Python-沃尔玛的类别名称Web抓取
我想从这个沃尔玛得到部门名称。您可以看到,首先在Python-沃尔玛的类别名称Web抓取,python,selenium,web-scraping,Python,Selenium,Web Scraping,我想从这个沃尔玛得到部门名称。您可以看到,首先在部门的左侧有7个部门(巧克力饼干、饼干、黄油饼干等)。当我单击“查看所有部门”时,又添加了9个类别,因此现在的数字是16。我正试图让所有16个部门都自动完成。我写了这段代码 from selenium import webdriver n_links = [] driver = webdriver.Chrome(executable_path='D:/Desktop/demo/chromedriver.exe') url = "htt
部门的左侧有7个部门(巧克力饼干、饼干、黄油饼干等)。当我单击“查看所有部门”时,又添加了9个类别,因此现在的数字是16。我正试图让所有16个部门都自动完成。我写了这段代码
from selenium import webdriver
n_links = []
driver = webdriver.Chrome(executable_path='D:/Desktop/demo/chromedriver.exe')
url = "https://www.walmart.com/browse/snacks-cookies-chips/cookies/976759_976787_1001391"
driver.get(url)
search = driver.find_element_by_xpath("//*[@id='Departments']/div/div/ul").text
driver.find_element_by_xpath("//*[@id='Departments']/div/div/button/span").click()
search2 = driver.find_element_by_xpath("//*[@id='Departments']/div/div/div/div").text
sep = search.split('\n')
sep2 = search2.split('\n')
lngth = len(sep)
lngth2 = len(sep2)
for i in range (1,lngth):
path = "//*[@id='Departments']/div/div/ul/li"+"["+ str(i) + "]/a"
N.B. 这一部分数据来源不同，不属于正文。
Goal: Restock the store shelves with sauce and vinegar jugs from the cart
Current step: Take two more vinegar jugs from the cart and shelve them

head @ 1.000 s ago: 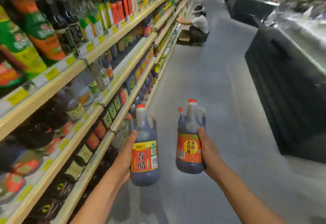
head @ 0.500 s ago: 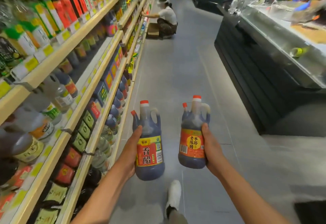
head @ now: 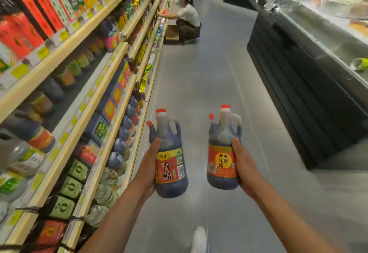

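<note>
Above the aisle floor, beside the shelves (head: 65, 51), the left hand (head: 148, 165) wraps one vinegar jug (head: 169, 170) by its body and the right hand (head: 242, 163) wraps the other jug (head: 220, 162). Both look full, heavy and slick; the moulded neck handle probably offers a surer hold.

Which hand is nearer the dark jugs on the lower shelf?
Left. The left hand, gripping the red-label vinegar jug, is just right of the row of dark jugs; the right hand, holding the orange-label jug, is farther out over the aisle.
</note>
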`<state>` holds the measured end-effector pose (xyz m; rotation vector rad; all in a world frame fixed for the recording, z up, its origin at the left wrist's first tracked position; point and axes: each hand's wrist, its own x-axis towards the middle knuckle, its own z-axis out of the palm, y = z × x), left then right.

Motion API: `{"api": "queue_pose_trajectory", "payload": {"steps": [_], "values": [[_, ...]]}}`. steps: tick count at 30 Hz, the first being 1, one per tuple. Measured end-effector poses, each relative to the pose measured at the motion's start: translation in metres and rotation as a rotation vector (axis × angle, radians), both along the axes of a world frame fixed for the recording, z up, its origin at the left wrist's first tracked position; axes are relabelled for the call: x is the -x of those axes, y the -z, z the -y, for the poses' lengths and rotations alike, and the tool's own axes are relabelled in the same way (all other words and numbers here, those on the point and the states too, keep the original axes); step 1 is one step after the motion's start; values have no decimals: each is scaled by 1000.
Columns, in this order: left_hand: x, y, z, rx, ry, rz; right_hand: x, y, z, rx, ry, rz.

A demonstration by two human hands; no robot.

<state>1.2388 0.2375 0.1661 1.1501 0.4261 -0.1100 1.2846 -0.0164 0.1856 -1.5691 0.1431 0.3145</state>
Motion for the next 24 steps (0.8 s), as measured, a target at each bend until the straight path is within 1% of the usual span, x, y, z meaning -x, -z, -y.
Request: {"api": "queue_pose_trajectory", "payload": {"steps": [3,8,11,13,19,24], "values": [[-41,-2,-3,54,-10,-7,-46,-4,-3,3,-32,8],[-110,-10,-18,9,-33,22,-121,-13,-26,16,-68,16],[-156,-9,-34,-52,-41,44,-167,-14,-47,11,-81,23],[-188,-9,-49,-58,-39,68,-200,-15,-65,16,-88,31],[-273,-16,-111,-8,-15,52,-293,-19,-124,32,-125,37],[-324,-19,-160,22,-88,54,-354,-16,-181,-3,-159,35]]}}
nav_links = driver.find_element_by_xpath(path).get_attribute('href')
n_links.append(nav_links)
for i in range (1,lngth2):
path = "//*[@id='Departments']/div/div/div/div/ul/li"+"["+ str(i) + "]/a"
nav_links2 = driver.find_element_by_xpath(path).get_attribute('href')
n_links.append(nav_links2)
print(n_links)
print(len(n_links))
最后,当我运行代码时,我可以看到n_links
数组中的链接。但问题是,;有时有13个链接,有时有14个。应该是16岁,我还没见过16岁,只有13或14岁。我尝试在search2
行之前添加time.sleep(3)
,但没有成功。你能帮我吗?我想你把事情弄得更复杂了。如果单击按钮,您可能需要等待获取部门,这是正确的
# This code will get all the departments shown
departments = []
departments = driver.find_elements_by_xpath("//li[contains(@class,'department')]")
# Click on the show all departments button
driver.find_element_by_xpath("//button[@data-automation-id='button']//span[contains(text(),'all Departments')]").click()
# Will get the departments shown
departments = driver.find_elements_by_xpath("//li[contains(@class,'department')]")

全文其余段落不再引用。